== Directions for this task ==
Copy out the whole listing below exactly.

== Provided material ==
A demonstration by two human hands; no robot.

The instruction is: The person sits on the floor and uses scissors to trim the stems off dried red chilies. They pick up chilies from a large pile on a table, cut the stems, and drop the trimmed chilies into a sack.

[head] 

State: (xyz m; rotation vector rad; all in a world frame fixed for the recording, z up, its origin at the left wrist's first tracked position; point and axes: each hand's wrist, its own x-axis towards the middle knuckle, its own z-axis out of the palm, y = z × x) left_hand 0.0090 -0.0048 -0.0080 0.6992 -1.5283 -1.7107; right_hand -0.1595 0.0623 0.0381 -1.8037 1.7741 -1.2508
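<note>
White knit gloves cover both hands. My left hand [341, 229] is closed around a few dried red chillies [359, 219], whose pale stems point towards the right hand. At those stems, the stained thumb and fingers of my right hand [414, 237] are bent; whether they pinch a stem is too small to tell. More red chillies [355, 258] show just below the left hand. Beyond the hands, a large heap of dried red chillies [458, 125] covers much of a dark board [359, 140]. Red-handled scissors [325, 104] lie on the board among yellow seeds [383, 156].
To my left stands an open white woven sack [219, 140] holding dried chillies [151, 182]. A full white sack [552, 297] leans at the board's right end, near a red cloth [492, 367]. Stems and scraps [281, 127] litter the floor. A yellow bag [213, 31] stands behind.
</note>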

== Your solution ==
A demonstration by two human hands; no robot.

The instruction is: The person sits on the floor and uses scissors to trim the stems off dried red chilies. They pick up chilies from a large pile on a table, cut the stems, and drop the trimmed chilies into a sack.

[head] 

State: (xyz m; rotation vector rad; all in a world frame fixed for the recording, z up, its origin at the left wrist's first tracked position; point and axes: each hand's wrist, its own x-axis towards the middle knuckle, its own z-axis out of the palm, y = z × x) left_hand 0.0090 -0.0048 -0.0080 0.6992 -1.5283 -1.7107; right_hand -0.1595 0.0623 0.0381 -1.8037 1.7741 -1.2508
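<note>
White knit gloves cover both hands. My left hand [341, 229] is closed around a few dried red chillies [359, 219], whose pale stems point towards the right hand. At those stems, the stained thumb and fingers of my right hand [414, 237] are bent; whether they pinch a stem is too small to tell. More red chillies [355, 258] show just below the left hand. Beyond the hands, a large heap of dried red chillies [458, 125] covers much of a dark board [359, 140]. Red-handled scissors [325, 104] lie on the board among yellow seeds [383, 156].
To my left stands an open white woven sack [219, 140] holding dried chillies [151, 182]. A full white sack [552, 297] leans at the board's right end, near a red cloth [492, 367]. Stems and scraps [281, 127] litter the floor. A yellow bag [213, 31] stands behind.
</note>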

The full answer has been given.